There are 3 types of people:
1. Dog people
2. Cat people
3. Clean house people
(Adobe CEO’s house)
Like the new couch hun?
Update it.
What about the wallpap…
UPDATE IT ALL.
You’re scaring the ki…
UPDATE THEM TOO…
One of these days I’m going to see a video on Tik Tok that tells me I have been breathing wrong my whole life and I’m just gonna stop.
Start yelling “DON’T FORGET!” when saying goodbye to people so that they panic about what they’re supposed to be remembering
Who else does this?
1. wets toothbrush
2. puts toothpaste on toothbrush
3. wets toothbrush again
4. does backflip on to huge pile of money
i like how every TEDtalk ever is just like “organize your time better” and everyone says “revolutionary, thank you”
[hospital]
Looks like ur Vine went viral.
“Yay!”
Sorry ur VEIN went viral…you have a fatal blood disease.
“So wait–my Vine didn’t go viral?”
Sometimes I find myself feeling hopeful for the future of the human race but then I remember there are grown men who like My Little Pony.
“Yay, outdoor soccer in the rain”
– said no mom, ever
People laughed when I said I wanted to be a professional snooker player. They’re not laughing now because it was ages ago.
When I eat nachos, I like leave one last chip alive so he can tell the story.
MUGGER: give me ur wallet
ME: stand back i have mace
MUGGER: [sniffing] is this cookies-scented febreze
When I practice my saxophone I have to put the cat in the window, so my neighbours know I’m not kicking it around the living room.
All I’m saying is if I was murdered there’d be a lot of suspects
Hey kids,
Turns out you *will* need math one day because the 15 almonds you’re allowed to snack on aren’t going to count themselves
– adults
How many times should you try starting your snowblower before you realize it’s not going to start? According to my neighbor it’s 458 times.

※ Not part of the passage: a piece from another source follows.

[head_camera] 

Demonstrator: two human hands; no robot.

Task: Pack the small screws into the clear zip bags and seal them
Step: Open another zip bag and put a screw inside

Revenge is a dish best served cold. Unless revenge is a meatloaf. That you should heat in the oven for forty-five minutes at 350 degrees.
People who say “the future is now” don’t understand how time works.
It isn’t a coincidence almost all movies about camping are horror.
Having a bad vocabulary is very bad
youtube has completely changed how we handle home repairs. before, if something broke, you had to call a guy and wait for him to fix it. now you can just watch some youtube videos so you’re not bored while he fixes it.
I’d have murdered my husband years ago, but the only place w/ more laundry than my house is prison.
Welp, I just ran my car off the road. I was doing the “We Will Rock You” beat with my hands and forgot I don’t have a self-driving car
If you put on a really cute outfit you can walk around a nightclub selling people drinks that you find on tables.
My kid: I’m cold, can I have some tea?
Also my kid: *puts 8 ice cubes into hot tea*
Kids today are too obsessed with their phones to care about the “free candy” on my van.
*crosses off “candy” and writes “wi-fi”
Is it a good sign when your therapist keeps saying Ka-Ching?